* **DESCRIPTION OF THE TASK**
What you return must match the entries word for word, minus the pictures.

(Items from a data source)
#####
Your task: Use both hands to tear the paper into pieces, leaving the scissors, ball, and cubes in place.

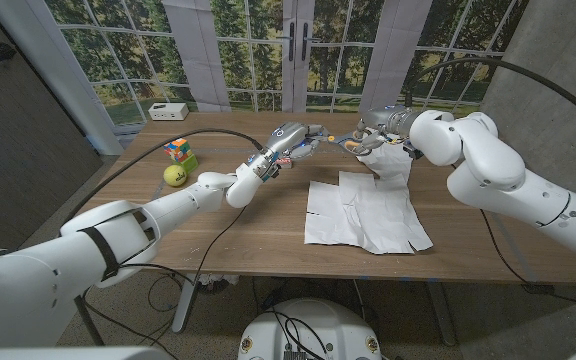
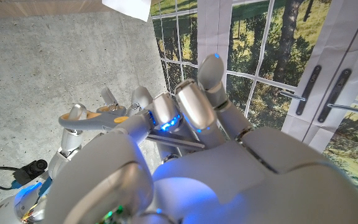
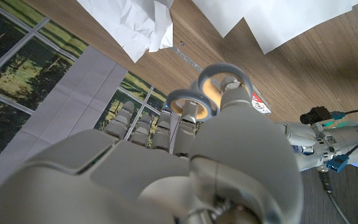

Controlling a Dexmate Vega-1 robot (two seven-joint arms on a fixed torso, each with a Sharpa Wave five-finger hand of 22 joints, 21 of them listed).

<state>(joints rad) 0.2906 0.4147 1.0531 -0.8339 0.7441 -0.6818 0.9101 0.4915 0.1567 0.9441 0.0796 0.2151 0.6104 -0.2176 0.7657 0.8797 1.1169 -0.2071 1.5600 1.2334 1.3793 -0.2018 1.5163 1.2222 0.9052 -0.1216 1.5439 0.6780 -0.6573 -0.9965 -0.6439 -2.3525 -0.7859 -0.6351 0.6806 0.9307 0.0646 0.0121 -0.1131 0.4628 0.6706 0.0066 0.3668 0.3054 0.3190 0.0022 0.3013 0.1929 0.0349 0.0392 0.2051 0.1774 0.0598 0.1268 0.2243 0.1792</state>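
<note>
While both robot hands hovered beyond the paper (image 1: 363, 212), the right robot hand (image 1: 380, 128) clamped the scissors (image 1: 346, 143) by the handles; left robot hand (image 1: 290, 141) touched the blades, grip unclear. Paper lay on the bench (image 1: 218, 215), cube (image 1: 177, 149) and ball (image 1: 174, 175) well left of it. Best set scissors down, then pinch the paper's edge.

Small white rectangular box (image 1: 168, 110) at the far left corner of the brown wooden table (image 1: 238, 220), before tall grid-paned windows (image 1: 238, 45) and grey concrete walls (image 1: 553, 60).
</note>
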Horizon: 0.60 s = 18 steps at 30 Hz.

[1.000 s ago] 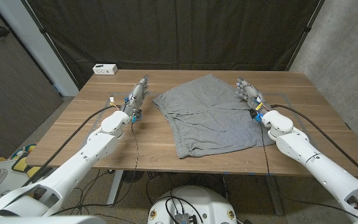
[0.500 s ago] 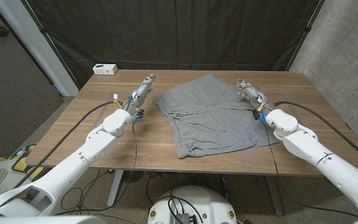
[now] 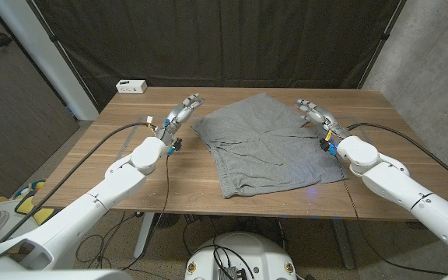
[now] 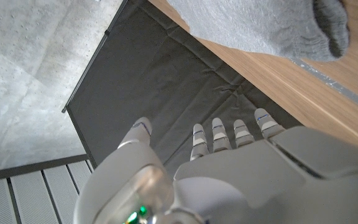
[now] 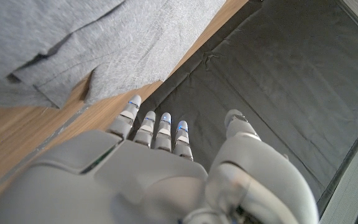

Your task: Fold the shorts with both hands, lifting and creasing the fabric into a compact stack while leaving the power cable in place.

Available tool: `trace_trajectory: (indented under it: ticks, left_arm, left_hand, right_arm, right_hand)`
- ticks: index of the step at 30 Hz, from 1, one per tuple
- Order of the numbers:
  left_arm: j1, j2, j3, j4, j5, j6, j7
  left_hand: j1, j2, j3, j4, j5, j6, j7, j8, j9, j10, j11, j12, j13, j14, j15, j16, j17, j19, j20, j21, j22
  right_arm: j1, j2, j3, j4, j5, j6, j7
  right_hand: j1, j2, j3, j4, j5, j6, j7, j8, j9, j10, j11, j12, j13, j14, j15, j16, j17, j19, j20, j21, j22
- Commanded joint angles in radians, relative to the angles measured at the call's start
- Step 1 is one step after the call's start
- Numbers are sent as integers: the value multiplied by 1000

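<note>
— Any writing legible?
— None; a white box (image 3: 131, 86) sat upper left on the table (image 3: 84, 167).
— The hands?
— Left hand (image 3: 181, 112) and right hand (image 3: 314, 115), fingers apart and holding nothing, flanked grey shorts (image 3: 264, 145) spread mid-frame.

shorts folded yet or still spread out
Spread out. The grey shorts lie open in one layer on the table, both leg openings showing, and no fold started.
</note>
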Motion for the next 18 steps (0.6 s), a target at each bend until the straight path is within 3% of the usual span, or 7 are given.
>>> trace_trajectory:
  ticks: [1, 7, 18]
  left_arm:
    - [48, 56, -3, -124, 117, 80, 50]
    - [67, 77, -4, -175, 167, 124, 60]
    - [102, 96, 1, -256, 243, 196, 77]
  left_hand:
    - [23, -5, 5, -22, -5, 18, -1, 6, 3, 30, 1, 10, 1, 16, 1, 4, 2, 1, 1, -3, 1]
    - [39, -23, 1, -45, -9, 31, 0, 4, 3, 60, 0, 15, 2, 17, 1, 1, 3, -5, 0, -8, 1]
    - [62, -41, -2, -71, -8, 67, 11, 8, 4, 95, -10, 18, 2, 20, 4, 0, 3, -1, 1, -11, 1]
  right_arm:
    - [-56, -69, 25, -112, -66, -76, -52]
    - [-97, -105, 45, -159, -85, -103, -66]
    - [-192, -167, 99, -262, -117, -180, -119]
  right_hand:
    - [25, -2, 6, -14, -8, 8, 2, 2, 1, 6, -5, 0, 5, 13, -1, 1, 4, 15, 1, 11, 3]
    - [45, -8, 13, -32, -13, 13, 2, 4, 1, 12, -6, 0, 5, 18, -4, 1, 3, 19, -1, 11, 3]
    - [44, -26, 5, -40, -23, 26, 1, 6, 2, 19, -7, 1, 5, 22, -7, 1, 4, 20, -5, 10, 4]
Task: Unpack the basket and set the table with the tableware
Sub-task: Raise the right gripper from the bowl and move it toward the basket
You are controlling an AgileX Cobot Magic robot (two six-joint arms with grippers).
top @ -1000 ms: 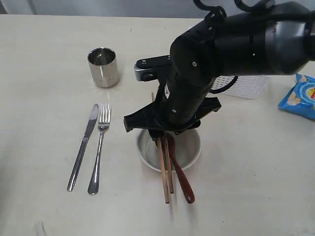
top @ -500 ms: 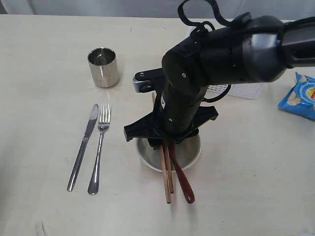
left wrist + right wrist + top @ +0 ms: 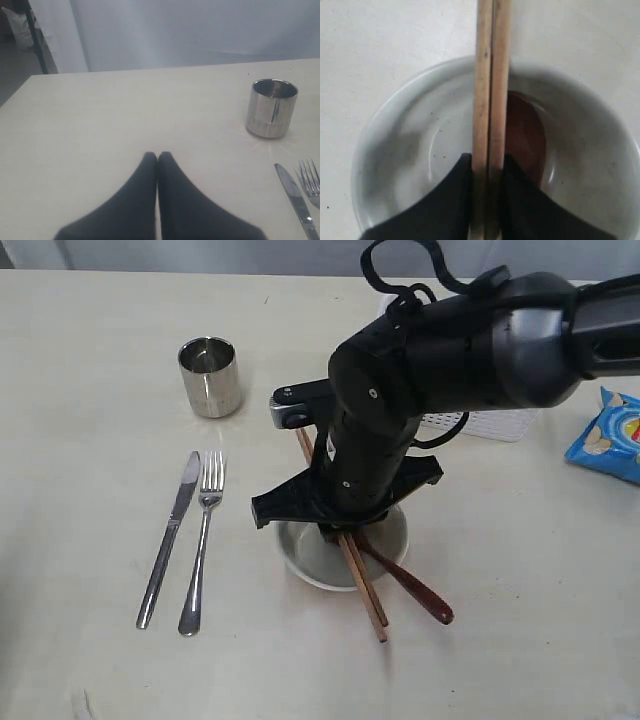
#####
* **ANSWER FOR THE TASK**
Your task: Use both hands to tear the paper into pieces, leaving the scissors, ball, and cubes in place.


Controlling a Dexmate Vega-1 robot (two seven-joint arms on a fixed torso, each with a Sharpa Wave five-finger hand of 22 joints, 21 of them listed).

<state>(joints rad) 0.2906 0.4147 1.0531 -0.8339 0.7441 -0.6818 0.9101 0.4915 0.1567 0.9441 0.0796 0.2151 0.6104 -0.2176 0.7657 0.8797 1.1169 -0.2071 1.5600 1.2334 1.3793 -0.2018 1.5163 1.2222 0.9052 -0.1216 1.5439 0.6780 -0.6573 -0.9965 -0.6439 -2.3525 -0.7859 -0.6351 0.6806 0.9307 0.0646 0.0121 -0.1131 0.4628 0.6706 0.0066 0.3668 0.3054 0.3190 0.0022 0.3013 0.1929 0.0349 0.0392 0.2051 0.1774 0.0598 0.1268 0.2243 0.1792</state>
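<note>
While both robot hands hovered beyond the paper (image 1: 363, 212), the right robot hand (image 1: 380, 128) clamped the scissors (image 1: 346, 143) by the handles; left robot hand (image 1: 290, 141) touched the blades, grip unclear. Paper lay on the bench (image 1: 218, 215), cube (image 1: 177, 149) and ball (image 1: 174, 175) well left of it. Best set scissors down, then pinch the paper's edge.

Small white rectangular box (image 1: 168, 110) at the far left corner of the brown wooden table (image 1: 238, 220), before tall grid-paned windows (image 1: 238, 45) and grey concrete walls (image 1: 553, 60).
</note>
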Horizon: 0.60 s = 18 steps at 30 Hz.

[1.000 s ago] 
[0.500 s ago] 
[now] 
[now] 
[now] 

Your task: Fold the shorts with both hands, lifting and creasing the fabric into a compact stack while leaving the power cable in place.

Available tool: `trace_trajectory: (indented under it: ticks, left_arm, left_hand, right_arm, right_hand)`
- ticks: index of the step at 30 Hz, from 1, one per tuple
- Order of the numbers:
  left_arm: j1, j2, j3, j4, j5, j6, j7
  left_hand: j1, j2, j3, j4, j5, j6, j7, j8, j9, j10, j11, j12, j13, j14, j15, j16, j17, j19, j20, j21, j22
  right_arm: j1, j2, j3, j4, j5, j6, j7
  right_hand: j1, j2, j3, j4, j5, j6, j7, j8, j9, j10, j11, j12, j13, j14, j15, j16, j17, j19, j20, j21, j22
- Commanded joint angles in radians, relative to the angles measured at the call's start
- Step 1 is one step after the call's start
- Numbers are sent as integers: the value multiplied by 1000

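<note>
— Any writing legible?
— None; a white box (image 3: 131, 86) sat upper left on the table (image 3: 84, 167).
— The hands?
— Left hand (image 3: 181, 112) and right hand (image 3: 314, 115), fingers apart and holding nothing, flanked grey shorts (image 3: 264, 145) spread mid-frame.

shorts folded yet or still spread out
Spread out. The grey shorts lie open in one layer on the table, both leg openings showing, and no fold started.
</note>
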Motion for the next 18 steps (0.6 s), a target at each bend until the straight path is within 3% of the usual span, or 7 are given.
>>> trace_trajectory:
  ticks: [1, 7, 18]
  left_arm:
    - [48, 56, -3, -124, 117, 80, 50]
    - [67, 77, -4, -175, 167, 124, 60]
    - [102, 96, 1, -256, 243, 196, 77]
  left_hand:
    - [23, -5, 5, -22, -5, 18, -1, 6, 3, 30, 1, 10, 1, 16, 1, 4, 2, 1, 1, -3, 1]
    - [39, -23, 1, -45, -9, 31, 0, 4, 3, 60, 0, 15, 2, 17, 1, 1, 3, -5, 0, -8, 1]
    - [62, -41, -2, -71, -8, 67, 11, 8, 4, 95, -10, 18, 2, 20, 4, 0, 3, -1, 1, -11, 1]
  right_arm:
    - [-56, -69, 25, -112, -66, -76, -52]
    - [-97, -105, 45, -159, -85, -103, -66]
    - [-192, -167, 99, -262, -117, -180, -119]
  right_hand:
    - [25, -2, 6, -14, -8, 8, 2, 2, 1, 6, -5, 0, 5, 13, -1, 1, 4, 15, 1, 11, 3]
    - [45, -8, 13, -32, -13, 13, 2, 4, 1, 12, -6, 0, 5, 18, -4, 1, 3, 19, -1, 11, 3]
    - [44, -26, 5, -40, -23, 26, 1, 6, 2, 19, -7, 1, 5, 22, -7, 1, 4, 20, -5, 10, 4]
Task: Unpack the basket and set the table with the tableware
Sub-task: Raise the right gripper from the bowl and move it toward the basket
You are controlling an AgileX Cobot Magic robot (two six-joint arms with grippers).
top @ -1000 ms: 
top @ -500 ms: 
left wrist + right wrist + top @ +0 ms: 

This output is finished.